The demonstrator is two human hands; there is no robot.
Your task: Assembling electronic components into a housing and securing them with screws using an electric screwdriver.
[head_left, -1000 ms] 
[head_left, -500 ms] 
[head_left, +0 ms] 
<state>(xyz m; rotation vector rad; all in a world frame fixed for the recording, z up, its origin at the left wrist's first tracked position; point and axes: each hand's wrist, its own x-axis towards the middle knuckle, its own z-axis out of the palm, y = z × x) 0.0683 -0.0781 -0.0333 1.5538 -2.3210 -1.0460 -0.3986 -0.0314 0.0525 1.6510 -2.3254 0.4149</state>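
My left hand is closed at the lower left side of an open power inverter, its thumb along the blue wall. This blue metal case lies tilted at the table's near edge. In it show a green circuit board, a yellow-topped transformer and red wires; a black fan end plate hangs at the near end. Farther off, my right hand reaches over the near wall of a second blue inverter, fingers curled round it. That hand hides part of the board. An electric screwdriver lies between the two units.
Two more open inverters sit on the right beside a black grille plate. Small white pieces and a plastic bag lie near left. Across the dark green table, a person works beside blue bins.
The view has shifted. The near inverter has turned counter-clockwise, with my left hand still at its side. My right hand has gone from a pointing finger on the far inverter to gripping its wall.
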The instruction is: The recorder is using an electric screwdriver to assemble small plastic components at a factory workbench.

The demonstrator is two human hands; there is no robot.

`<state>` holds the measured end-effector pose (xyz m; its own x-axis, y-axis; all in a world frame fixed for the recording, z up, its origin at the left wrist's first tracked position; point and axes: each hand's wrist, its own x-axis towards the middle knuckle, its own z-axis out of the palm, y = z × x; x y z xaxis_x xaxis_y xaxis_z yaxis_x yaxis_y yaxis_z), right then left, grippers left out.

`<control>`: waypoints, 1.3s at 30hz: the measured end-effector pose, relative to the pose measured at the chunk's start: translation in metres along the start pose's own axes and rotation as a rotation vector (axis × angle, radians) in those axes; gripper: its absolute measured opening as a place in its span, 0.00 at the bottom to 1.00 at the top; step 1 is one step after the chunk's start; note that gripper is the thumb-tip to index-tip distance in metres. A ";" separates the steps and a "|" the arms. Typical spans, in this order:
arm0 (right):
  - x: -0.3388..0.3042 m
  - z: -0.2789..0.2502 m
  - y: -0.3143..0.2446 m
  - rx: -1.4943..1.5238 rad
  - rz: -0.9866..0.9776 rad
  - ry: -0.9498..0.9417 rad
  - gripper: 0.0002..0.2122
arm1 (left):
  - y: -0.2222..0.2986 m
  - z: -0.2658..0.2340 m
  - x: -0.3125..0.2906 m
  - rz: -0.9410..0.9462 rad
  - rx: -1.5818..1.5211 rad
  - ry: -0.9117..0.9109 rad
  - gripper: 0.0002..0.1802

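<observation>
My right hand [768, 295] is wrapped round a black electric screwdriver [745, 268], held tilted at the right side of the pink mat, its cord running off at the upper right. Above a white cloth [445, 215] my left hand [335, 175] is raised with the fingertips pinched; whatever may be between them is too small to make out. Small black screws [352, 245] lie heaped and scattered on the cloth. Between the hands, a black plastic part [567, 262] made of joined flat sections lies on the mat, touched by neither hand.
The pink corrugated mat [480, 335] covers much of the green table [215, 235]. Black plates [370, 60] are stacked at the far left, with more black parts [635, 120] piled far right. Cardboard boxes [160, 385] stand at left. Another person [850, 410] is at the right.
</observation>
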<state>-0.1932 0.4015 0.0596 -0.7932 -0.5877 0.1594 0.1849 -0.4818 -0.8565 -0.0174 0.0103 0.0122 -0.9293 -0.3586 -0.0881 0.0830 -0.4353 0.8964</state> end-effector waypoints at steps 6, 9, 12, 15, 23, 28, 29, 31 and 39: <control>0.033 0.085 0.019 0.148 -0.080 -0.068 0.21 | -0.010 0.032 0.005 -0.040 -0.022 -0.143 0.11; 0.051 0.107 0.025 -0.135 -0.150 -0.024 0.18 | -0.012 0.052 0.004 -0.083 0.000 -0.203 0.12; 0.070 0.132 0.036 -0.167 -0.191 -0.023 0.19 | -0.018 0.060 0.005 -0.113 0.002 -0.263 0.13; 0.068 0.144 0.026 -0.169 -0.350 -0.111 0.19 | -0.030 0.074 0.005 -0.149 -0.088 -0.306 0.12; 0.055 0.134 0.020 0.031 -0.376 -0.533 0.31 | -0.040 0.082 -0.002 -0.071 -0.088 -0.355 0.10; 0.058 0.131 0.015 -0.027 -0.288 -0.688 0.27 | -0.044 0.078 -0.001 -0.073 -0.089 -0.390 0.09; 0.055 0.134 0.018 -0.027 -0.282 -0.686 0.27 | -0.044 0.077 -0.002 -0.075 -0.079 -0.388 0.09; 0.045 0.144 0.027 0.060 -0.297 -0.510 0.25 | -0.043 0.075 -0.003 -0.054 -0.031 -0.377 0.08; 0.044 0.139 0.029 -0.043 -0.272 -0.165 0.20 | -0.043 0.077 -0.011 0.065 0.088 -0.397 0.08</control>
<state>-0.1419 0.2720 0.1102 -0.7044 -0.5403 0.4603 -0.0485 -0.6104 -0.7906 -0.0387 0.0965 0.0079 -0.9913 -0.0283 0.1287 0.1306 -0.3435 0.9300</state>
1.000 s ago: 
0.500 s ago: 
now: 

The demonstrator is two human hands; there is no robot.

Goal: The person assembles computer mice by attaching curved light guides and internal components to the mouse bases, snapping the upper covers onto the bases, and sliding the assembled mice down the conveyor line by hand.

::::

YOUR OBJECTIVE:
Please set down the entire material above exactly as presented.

OUTPUT FOR THIS EXERCISE:
The demonstrator is two human hands; there is no robot.
Your task: Assembling electronic components into a housing and securing them with screws using an electric screwdriver.
[head_left, -1000 ms] 
[head_left, -500 ms] 
[head_left, +0 ms] 
<state>(xyz m; rotation vector rad; all in a world frame fixed for the recording, z up, its origin at the left wrist's first tracked position; point and axes: each hand's wrist, its own x-axis towards the middle knuckle, its own z-axis out of the palm, y = z × x) 0.0683 -0.0781 -0.0333 1.5538 -2.3210 -1.0460 -0.3986 -0.0314 0.0525 1.6510 -2.3254 0.4149</state>
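My left hand is closed at the lower left side of an open power inverter, its thumb along the blue wall. This blue metal case lies tilted at the table's near edge. In it show a green circuit board, a yellow-topped transformer and red wires; a black fan end plate hangs at the near end. Farther off, my right hand reaches over the near wall of a second blue inverter, fingers curled round it. That hand hides part of the board. An electric screwdriver lies between the two units.
Two more open inverters sit on the right beside a black grille plate. Small white pieces and a plastic bag lie near left. Across the dark green table, a person works beside blue bins.
The view has shifted. The near inverter has turned counter-clockwise, with my left hand still at its side. My right hand has gone from a pointing finger on the far inverter to gripping its wall.
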The instruction is: The recorder is using an electric screwdriver to assemble small plastic components at a factory workbench.

The demonstrator is two human hands; there is no robot.

`<state>` holds the measured end-effector pose (xyz m; its own x-axis, y-axis; all in a world frame fixed for the recording, z up, its origin at the left wrist's first tracked position; point and axes: each hand's wrist, its own x-axis towards the middle knuckle, its own z-axis out of the palm, y = z × x; x y z xaxis_x xaxis_y xaxis_z yaxis_x yaxis_y yaxis_z), right then left, grippers left out.

`<control>`: waypoints, 1.3s at 30hz: the measured end-effector pose, relative to the pose measured at the chunk's start: translation in metres along the start pose's own axes and rotation as a rotation vector (axis × angle, radians) in those axes; gripper: its absolute measured opening as a place in its span, 0.00 at the bottom to 1.00 at the top; step 1 is one step after the chunk's start; note that gripper is the thumb-tip to index-tip distance in metres. A ";" separates the steps and a "|" the arms. Typical spans, in this order:
arm0 (right):
  - x: -0.3388..0.3042 m
  - z: -0.2789..0.2502 m
  - y: -0.3143..0.2446 m
  - rx: -1.4943..1.5238 rad
  - rz: -0.9866..0.9776 rad
  - ry: -0.9498..0.9417 rad
  - gripper: 0.0002..0.2122
arm1 (left):
  - y: -0.2222..0.2986 m
  - z: -0.2658..0.2340 m
  - x: -0.3125..0.2906 m
  - rz: -0.9410..0.9462 rad
  - rx: -1.5818..1.5211 rad
  - ry: -0.9117..0.9109 rad
  - gripper: 0.0002..0.1802

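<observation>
My right hand [768, 295] is wrapped round a black electric screwdriver [745, 268], held tilted at the right side of the pink mat, its cord running off at the upper right. Above a white cloth [445, 215] my left hand [335, 175] is raised with the fingertips pinched; whatever may be between them is too small to make out. Small black screws [352, 245] lie heaped and scattered on the cloth. Between the hands, a black plastic part [567, 262] made of joined flat sections lies on the mat, touched by neither hand.
The pink corrugated mat [480, 335] covers much of the green table [215, 235]. Black plates [370, 60] are stacked at the far left, with more black parts [635, 120] piled far right. Cardboard boxes [160, 385] stand at left. Another person [850, 410] is at the right.
</observation>
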<state>-0.1932 0.4015 0.0596 -0.7932 -0.5877 0.1594 0.1849 -0.4818 -0.8565 -0.0174 0.0103 0.0122 -0.9293 -0.3586 -0.0881 0.0830 -0.4353 0.8964</state> end-effector waypoints at steps 6, 9, 12, 15, 23, 28, 29, 31 and 39: <control>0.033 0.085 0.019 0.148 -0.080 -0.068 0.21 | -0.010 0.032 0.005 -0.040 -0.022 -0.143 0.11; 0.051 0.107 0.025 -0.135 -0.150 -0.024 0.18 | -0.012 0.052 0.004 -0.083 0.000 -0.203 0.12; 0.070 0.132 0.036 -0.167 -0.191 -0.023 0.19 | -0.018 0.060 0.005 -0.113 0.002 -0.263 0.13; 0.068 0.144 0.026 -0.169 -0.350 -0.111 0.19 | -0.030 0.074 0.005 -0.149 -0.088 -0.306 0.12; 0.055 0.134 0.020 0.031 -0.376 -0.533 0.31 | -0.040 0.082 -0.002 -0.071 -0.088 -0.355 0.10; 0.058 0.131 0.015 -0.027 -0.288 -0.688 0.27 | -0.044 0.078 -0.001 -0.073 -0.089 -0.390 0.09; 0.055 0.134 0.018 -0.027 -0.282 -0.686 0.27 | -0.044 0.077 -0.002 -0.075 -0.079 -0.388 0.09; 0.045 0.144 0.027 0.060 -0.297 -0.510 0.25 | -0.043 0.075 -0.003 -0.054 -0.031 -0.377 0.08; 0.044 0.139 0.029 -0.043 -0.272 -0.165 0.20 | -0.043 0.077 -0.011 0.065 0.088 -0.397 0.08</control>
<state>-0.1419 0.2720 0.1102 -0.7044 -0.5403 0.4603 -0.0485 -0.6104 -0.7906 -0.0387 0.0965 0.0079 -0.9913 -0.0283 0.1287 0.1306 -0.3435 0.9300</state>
1.000 s ago: 
0.500 s ago: 
now: 

The demonstrator is two human hands; there is no robot.

Goal: The person assembles computer mice by attaching curved light guides and internal components to the mouse bases, snapping the upper covers onto the bases, and sliding the assembled mice down the conveyor line by hand.

No further answer is needed.